高津氏が占う 一発出やすい東京D オランダ1、2番の長打力警戒

[ 2013年3月10日 12:03 ]

バレンティン(背中)と話すミューレン監督

 オランダの強みは攻撃力。特に一発が出やすい東京ドームでは脅威と言える。まず警戒すべきは若い1、2番コンビだ。

 21歳のシモンズは昨季ブレーブスでメジャーデビューし、6月には月間最優秀新人も獲得している。大学時代は98マイル(約158キロ)を記録した投手。1番打者と言っても、広角に打ち分けるタイプではなく、初球から振り回してくる。キューバ戦で本塁打を含む4打点と活躍した20歳のスコープは、オリオールズのマイナーではNo・1の有望株とされる逸材で、身体能力がずばぬけている。この2人にはクリーンアップに投げるような配球でいかないと、長打を食らう危険性もある。
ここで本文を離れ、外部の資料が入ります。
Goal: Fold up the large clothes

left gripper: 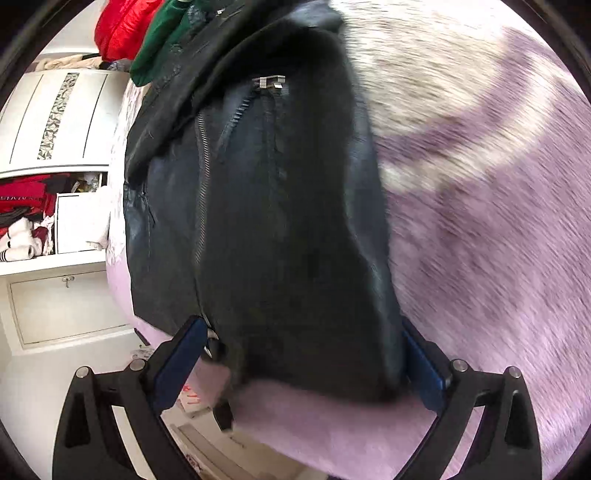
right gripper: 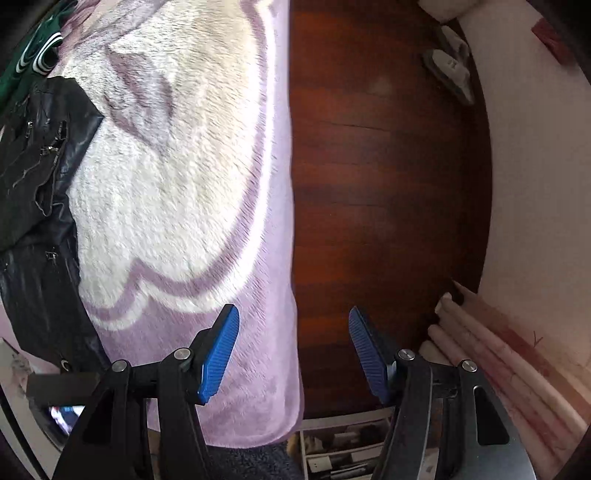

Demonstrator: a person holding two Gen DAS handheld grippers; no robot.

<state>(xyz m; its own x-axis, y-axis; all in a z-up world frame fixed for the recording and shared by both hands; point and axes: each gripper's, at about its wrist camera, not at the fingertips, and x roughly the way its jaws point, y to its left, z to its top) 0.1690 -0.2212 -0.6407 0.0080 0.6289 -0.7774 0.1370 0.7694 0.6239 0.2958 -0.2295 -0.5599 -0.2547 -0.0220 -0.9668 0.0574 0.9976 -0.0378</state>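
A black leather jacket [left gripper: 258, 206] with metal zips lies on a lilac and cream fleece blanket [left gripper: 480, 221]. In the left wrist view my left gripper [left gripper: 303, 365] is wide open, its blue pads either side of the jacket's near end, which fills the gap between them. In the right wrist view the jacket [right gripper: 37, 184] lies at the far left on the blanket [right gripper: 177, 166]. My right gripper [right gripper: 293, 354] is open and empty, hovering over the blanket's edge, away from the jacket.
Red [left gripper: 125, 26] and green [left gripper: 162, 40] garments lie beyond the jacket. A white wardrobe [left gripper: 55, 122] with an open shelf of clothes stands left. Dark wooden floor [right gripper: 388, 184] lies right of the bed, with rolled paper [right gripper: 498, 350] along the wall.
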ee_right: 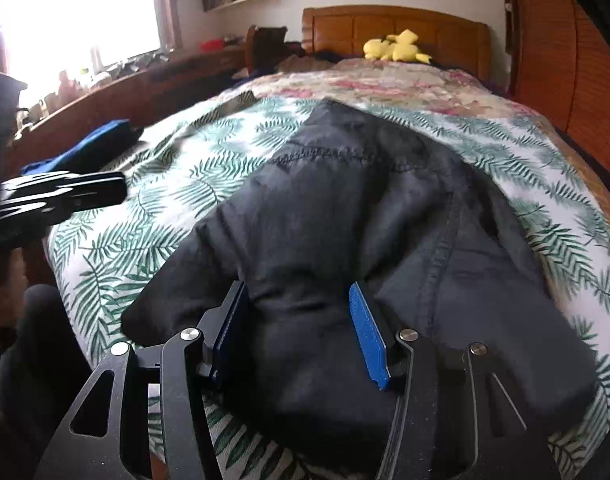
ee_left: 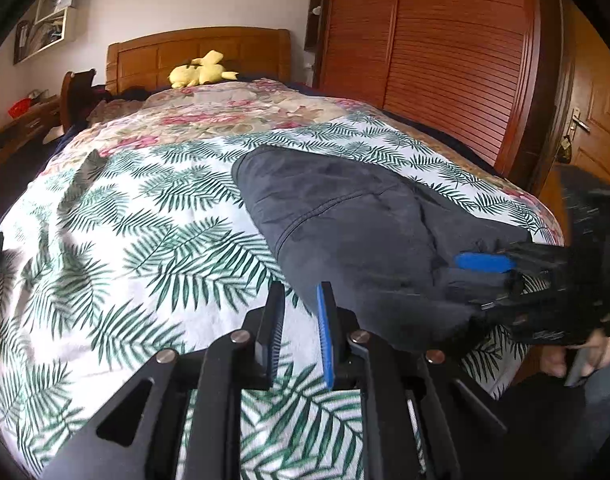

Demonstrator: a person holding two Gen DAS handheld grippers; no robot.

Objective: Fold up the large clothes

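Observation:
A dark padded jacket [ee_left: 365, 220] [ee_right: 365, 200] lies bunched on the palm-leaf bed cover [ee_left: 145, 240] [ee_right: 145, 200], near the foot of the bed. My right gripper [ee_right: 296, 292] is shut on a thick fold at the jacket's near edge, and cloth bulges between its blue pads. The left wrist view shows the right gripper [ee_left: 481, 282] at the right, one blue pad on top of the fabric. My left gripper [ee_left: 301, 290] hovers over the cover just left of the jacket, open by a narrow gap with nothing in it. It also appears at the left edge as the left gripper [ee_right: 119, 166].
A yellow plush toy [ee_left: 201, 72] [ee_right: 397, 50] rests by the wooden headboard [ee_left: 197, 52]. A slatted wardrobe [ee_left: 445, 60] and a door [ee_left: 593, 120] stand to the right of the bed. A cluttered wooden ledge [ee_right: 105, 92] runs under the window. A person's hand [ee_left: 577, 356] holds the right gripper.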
 才能豊かな若手に安心感を与えているのが、バレンティンとジョーンズの日本球界所属の2人。ジョーンズは引っ張り専門の打者だが、私がメジャーで対戦(05年)した時より、さらにその傾向は強くなっている。内角を見せ球に使いながら、外の変化球で勝負するのが有効だろう。前田健はスライダーが勝負球となる。怖いのは、日本の投手の特徴を知っているバレンティンの方。打撃は雑なように見えるが、配球を読んで、緩い球を狙ってくることもある。

 打線は1~9番まで基本的にはブンブン振り回してくる。東京ドームということを考えると、日本の投手陣は初球の入り方から細心の注意を払う必要がある。